Bahl has yet to comment publicly on the allegations.
Prashant Jha of the Hindustan Times became #MeToo's first casualty in the Indian media as he stepped down as Political Editor after a former colleague accused him of harassing her, NDTV reported.
Stories of bad behaviour are also now emerging about men in other sectors.
On Monday, Indian junior foreign minister M J Akbar was accused of sexual harassment, The Quint reported.
A Mumbai comedian, Utsav Chakraborty, last week found himself at the centre of a Twitter storm accusing him of sending lewd messages to women and young girls such as requesting topless photos.
After an initial dismissal, Chakraborty, who now faces a possible police investigation, tweeted that he has "been the exact monster I've been trying to fight all my life."
The #MeTooIndia mvmnt in India shows our society's moral collapse. The same spineless mentality that bends before the powerful, also preys on those with less power to bully & torment them. Bullies are then raised to a pedestal by club of power worshippers. https://t.co/dye2JvdFsR— Sagarika Ghose (@sagarikaghose) October 7, 2018
Another woman shared screen shots of WhatsApp conversations between her and Chetan Bhagat, one of India's top-selling authors, in which he propositions her and ignores her objections that he is married.
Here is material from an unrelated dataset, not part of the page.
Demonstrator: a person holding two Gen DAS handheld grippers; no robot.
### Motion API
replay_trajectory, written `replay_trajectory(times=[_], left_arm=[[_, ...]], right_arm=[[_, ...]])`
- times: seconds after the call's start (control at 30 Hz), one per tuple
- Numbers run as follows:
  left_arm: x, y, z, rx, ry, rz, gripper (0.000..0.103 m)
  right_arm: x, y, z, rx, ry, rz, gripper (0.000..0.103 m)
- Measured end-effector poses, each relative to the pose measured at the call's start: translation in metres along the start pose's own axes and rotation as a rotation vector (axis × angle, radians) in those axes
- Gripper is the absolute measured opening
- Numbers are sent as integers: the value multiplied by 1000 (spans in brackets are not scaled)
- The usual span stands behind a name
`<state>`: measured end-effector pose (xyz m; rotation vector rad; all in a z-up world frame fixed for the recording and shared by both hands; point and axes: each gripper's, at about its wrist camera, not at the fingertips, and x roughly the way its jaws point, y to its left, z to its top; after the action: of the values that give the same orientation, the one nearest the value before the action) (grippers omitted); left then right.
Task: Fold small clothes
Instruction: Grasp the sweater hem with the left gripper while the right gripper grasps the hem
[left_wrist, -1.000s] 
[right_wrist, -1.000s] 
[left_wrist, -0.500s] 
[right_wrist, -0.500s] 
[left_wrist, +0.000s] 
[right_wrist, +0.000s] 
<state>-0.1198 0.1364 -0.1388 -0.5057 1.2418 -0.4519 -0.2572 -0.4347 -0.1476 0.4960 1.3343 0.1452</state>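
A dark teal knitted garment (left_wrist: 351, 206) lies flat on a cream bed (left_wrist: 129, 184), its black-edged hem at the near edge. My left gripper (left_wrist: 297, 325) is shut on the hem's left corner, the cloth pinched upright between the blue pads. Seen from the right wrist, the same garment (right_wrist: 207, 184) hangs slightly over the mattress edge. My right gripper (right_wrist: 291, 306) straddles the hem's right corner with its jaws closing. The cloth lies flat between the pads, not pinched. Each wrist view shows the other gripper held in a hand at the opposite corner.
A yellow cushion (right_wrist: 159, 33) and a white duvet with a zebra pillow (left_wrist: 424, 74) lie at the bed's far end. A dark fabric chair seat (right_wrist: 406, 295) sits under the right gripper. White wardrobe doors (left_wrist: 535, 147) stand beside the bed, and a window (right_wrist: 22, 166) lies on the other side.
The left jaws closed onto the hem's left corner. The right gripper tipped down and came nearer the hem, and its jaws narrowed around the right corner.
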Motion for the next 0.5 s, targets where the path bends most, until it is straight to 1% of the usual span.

Bhagat confirmed the veracity of the screen shots and said in a long Facebook post that he was "really sorry to the person concerned" – while also apologising to his wife.
Meanwhile The Wire, an online news site, ran an article it said reveals the "dark underbelly" of the Indian media, quoting accusations against at least three newspaper editors.
My response to the screenshots, that just came a couple of hours ago. Been as truthful about it as possible : https://t.co/1JC7kVcodl— Chetan Bhagat (@chetan_bhagat) October 6, 2018
But Rituparna Chatterjee, an independent journalist and a member of the Network of Women in Media group, cautioned that the women coming forward so far were members of India's minority urban elite.
India's abysmal record on sexual violence has been the focus of international attention since the 2012 gang-rape and murder of a student on a Delhi bus sparked nationwide protests.
The incident led to tougher sentences and reforms in the country's rape laws but sexual crime remains rampant.
To say India is having its #MeToo moment now is simply an ERASURE of Dalit women’s voices.— Malarăsculat (@caselchris1) October 8, 2018
For vast numbers of women, life remains grim – and with no access to Twitter to seek justice.
"They have faced bodily and verbal violence all their lives from men they know, relatives, strangers and friends they trust," Chatterjee told AFP news agency.
"Where are these voices? While it is tremendously important that India's #MeToo moment happens, and it is happening, it is equally important to find voices which are not in urban spaces."